When you reach the line containing "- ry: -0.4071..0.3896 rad" in the records below, set it down exactly, together with every later line through the end, but not the pictures.
Start of Entries shown
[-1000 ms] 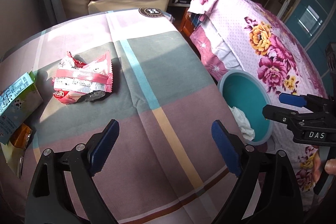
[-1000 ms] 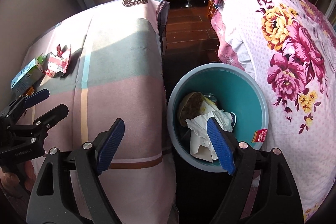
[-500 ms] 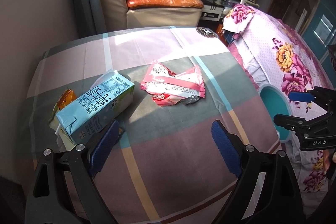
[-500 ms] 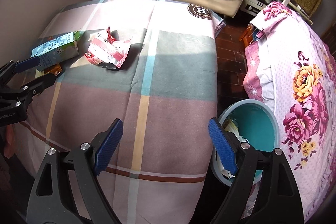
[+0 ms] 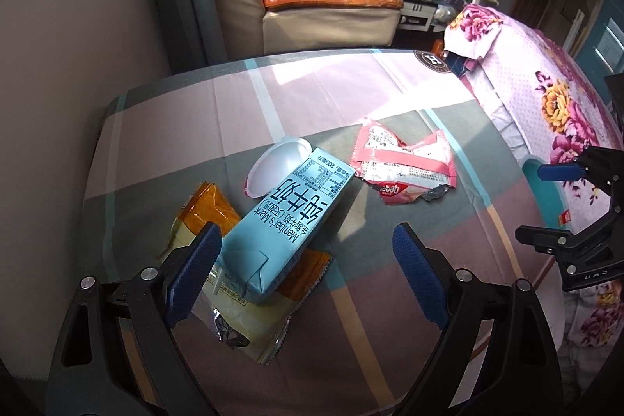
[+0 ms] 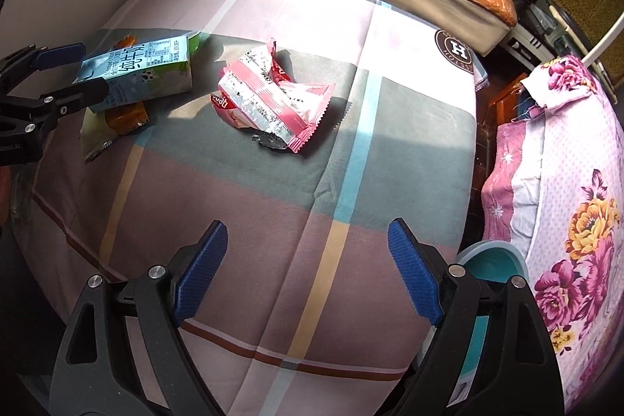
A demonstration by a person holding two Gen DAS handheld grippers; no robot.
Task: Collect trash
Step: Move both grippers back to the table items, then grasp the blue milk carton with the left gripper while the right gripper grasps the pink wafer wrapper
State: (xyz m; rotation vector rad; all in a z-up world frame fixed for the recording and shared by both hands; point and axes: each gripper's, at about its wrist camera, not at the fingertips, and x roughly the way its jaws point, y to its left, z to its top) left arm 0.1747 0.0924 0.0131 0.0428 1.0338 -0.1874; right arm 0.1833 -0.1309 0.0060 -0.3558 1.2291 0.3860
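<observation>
Here the plaid-clothed table (image 5: pixel 351 96) carries the trash: a blue milk carton (image 5: pixel 284 221) lying on an orange wrapper (image 5: pixel 206 217), a pink wrapper (image 5: pixel 401 170) beside it. Both the left gripper (image 5: pixel 308 275) and right gripper (image 6: pixel 308 268) gape, empty. Best straddle the carton's narrow sides squarely. Only the left view shows the white lid (image 5: pixel 277 166); the right shows more of the teal bin (image 6: pixel 495 264).

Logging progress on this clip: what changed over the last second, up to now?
Both claws swung away from the teal bin toward the table trash. The left claw now frames the milk carton; the right claw faces the pink wrapper. Both stay open and empty; no trash moved.
</observation>
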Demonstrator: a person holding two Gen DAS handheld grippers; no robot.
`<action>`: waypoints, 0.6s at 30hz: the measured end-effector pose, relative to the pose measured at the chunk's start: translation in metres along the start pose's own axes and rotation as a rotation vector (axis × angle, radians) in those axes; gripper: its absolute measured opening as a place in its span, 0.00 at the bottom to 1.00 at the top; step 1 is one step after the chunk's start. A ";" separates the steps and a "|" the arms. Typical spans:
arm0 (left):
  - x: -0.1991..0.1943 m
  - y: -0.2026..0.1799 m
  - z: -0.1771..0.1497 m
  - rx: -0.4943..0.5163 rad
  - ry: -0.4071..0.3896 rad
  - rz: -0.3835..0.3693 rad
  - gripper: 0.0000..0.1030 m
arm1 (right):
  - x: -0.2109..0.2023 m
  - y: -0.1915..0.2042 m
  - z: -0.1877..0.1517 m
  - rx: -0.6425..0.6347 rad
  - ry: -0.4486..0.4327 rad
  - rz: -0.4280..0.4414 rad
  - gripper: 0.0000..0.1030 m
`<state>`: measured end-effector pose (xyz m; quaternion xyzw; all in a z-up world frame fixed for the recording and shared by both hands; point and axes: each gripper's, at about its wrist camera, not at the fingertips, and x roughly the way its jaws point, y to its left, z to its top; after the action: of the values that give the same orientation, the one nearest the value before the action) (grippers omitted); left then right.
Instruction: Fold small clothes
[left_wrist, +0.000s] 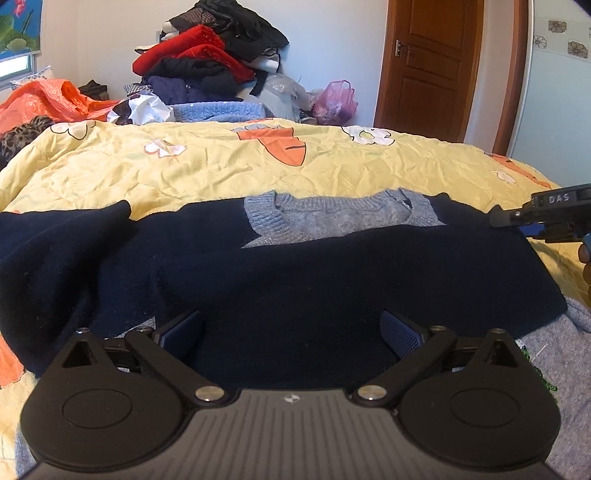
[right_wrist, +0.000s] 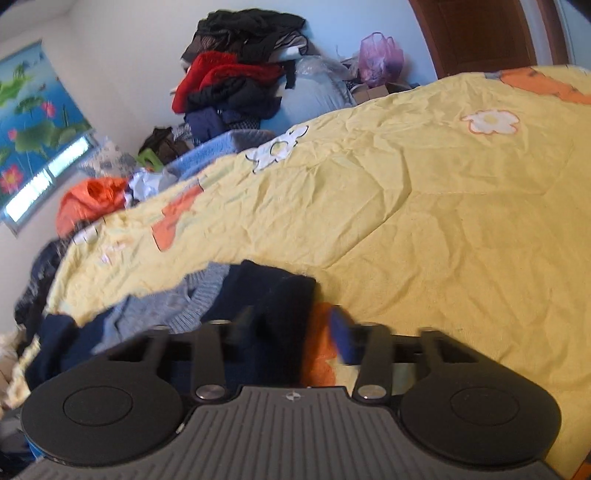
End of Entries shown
> **Solution to this problem**
  - ry: -0.4071..0.3896 rad
  - rz: -0.3835..0.3693 rad
  - gripper: 0.0000..0.1030 m
arm1 (right):
  - x: -0.2109..0.2023 m
  - y: -0.1915..0.2042 m
  - z: -0.1877..0.1517 m
  - rx: -0.6425..0.6347 rad
  - ry: -0.4486..0.4327 rad
  - rz: -0.4280..0.4414 rad
  - gripper: 0.0000..0.1030 m
`<state>`: measured end-effector pose (xyz m; quaternion xyzw; all in a z-up world frame fixed for the recording and shared by both hands; point and axes: each gripper's, at about its wrist camera, not at the fingertips, and x roughly the way its jaws point, y to its left, z to its top; after the action: of the values that give the same orientation, the one nearest the value before the action) (grippers omitted); left then right.
Instruction: Fold small clothes
[left_wrist, +0.000s] 
[right_wrist, +0.000s] 

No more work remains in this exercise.